> **RECORDED INFORMATION**

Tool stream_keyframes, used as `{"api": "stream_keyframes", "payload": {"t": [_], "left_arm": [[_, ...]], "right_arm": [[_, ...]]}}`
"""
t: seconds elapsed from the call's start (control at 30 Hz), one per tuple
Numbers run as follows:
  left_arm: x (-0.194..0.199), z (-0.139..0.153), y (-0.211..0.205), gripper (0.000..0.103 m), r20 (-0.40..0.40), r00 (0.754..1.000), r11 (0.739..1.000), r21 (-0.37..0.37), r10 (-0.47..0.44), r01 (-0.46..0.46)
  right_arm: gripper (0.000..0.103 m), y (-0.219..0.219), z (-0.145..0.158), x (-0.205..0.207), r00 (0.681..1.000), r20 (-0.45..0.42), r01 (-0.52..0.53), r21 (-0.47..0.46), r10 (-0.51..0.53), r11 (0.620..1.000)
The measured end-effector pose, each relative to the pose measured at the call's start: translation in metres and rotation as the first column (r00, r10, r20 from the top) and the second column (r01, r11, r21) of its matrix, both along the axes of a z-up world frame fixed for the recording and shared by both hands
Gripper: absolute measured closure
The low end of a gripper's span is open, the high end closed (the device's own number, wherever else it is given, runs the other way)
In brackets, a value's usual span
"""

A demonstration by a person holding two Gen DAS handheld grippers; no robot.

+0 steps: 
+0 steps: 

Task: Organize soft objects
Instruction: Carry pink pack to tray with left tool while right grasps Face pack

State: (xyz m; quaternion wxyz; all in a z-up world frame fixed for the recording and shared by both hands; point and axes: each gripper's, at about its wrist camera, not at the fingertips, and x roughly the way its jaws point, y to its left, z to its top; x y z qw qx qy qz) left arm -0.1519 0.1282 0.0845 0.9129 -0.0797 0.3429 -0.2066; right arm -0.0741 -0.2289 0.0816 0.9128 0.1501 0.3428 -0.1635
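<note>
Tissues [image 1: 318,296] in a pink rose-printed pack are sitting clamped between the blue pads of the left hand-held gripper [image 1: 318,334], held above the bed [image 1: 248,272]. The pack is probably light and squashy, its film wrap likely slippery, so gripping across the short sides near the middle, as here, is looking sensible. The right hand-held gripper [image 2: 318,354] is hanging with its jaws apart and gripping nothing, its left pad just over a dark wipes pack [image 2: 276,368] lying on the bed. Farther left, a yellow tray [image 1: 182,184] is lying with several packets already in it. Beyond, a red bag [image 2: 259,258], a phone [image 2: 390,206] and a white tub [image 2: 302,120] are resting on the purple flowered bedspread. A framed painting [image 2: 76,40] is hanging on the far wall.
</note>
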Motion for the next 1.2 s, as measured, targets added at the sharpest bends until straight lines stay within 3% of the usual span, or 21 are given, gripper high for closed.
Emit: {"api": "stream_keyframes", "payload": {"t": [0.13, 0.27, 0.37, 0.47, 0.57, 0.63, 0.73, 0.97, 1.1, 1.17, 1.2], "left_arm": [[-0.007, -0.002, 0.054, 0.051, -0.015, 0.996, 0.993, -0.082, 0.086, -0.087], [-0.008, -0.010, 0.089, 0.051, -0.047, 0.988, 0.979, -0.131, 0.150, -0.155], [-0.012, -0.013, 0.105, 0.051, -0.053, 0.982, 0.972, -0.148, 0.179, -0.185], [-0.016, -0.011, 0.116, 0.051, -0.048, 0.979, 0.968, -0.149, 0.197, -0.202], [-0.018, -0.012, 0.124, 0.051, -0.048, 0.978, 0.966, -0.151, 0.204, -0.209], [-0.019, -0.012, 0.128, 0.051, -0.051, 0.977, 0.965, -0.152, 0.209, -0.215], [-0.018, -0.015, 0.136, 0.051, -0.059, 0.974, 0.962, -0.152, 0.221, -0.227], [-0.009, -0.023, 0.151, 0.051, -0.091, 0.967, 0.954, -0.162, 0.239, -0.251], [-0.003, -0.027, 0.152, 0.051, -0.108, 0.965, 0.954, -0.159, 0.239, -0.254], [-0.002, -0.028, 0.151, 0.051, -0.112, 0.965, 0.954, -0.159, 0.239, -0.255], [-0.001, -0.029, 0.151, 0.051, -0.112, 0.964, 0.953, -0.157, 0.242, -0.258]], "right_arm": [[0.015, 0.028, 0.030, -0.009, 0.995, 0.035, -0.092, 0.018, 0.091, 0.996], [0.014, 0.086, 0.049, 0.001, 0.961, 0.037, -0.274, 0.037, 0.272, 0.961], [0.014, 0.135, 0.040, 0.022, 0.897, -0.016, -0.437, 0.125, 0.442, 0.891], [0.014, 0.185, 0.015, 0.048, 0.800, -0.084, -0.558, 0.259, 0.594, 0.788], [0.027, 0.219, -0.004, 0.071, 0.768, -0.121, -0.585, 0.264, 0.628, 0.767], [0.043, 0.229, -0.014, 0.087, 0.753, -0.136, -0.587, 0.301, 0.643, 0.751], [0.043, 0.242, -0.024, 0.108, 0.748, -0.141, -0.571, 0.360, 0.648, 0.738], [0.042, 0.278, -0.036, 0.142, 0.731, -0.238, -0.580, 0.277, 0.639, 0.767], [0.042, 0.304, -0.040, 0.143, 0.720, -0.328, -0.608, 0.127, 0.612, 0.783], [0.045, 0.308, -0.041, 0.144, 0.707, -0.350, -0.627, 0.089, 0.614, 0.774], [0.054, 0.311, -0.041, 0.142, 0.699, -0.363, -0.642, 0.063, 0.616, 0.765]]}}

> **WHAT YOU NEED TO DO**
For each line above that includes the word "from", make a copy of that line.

> **EXERCISE OUTPUT**
t: seconds elapsed from the call's start (control at 30 Hz), one per tuple
The measured end-effector pose, each relative to the pose measured at the call's start: translation in metres and rotation as the first column (r00, r10, r20 from the top) and the second column (r01, r11, r21) of its matrix, both along the axes of a z-up world frame fixed for the recording and shared by both hands

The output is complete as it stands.